- WORK ORDER
A verbatim reproduction of the lines below, from the line containing "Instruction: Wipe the" through the line containing "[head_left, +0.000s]", both ends included, is the whole required output.

- PROVIDED MATERIAL
[Start of section]

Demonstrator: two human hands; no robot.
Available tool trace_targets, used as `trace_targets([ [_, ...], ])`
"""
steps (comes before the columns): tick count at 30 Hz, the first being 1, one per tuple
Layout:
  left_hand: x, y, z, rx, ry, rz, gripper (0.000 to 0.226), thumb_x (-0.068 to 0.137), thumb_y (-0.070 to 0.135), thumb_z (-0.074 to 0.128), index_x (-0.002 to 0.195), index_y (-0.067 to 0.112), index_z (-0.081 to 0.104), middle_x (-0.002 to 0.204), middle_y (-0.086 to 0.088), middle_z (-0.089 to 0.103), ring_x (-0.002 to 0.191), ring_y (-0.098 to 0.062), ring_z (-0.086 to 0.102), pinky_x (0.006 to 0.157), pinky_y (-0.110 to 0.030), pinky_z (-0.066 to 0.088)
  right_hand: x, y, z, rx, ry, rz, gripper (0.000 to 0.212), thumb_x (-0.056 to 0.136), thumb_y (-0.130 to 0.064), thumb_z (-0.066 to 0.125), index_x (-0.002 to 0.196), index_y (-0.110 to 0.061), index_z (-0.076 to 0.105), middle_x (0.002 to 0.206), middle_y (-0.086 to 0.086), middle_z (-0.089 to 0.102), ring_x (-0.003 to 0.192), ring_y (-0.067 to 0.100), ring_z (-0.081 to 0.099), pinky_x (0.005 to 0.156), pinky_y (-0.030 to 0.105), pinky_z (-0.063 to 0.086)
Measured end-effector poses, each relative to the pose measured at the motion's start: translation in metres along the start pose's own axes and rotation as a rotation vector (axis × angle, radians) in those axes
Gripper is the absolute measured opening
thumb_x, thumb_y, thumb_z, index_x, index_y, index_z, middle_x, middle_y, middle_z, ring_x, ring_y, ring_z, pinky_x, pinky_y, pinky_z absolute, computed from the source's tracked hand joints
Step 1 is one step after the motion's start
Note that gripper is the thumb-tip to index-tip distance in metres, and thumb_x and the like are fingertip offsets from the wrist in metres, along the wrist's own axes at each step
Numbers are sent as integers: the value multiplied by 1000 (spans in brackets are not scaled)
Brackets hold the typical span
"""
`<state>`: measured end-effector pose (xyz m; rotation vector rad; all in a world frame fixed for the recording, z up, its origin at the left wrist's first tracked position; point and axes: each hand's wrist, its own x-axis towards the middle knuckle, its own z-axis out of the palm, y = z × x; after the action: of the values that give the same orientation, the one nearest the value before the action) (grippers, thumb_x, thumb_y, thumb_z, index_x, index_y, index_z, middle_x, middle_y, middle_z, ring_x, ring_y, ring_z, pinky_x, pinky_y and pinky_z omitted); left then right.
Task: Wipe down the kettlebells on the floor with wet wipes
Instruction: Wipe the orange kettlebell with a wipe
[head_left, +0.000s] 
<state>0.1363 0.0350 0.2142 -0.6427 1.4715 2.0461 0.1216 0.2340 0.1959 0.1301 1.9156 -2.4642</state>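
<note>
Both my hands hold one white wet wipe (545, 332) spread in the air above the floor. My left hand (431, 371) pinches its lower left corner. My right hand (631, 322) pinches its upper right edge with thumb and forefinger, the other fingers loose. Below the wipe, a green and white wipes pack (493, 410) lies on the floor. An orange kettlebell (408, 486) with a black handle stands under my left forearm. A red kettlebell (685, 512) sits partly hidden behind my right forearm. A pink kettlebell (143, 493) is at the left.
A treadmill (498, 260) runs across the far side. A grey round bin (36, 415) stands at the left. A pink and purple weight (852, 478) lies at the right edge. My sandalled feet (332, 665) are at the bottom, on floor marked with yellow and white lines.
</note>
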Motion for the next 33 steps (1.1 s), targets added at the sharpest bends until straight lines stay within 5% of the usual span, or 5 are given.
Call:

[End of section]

- SOLUTION BELOW
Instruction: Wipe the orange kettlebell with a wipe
[head_left, +0.000s] 

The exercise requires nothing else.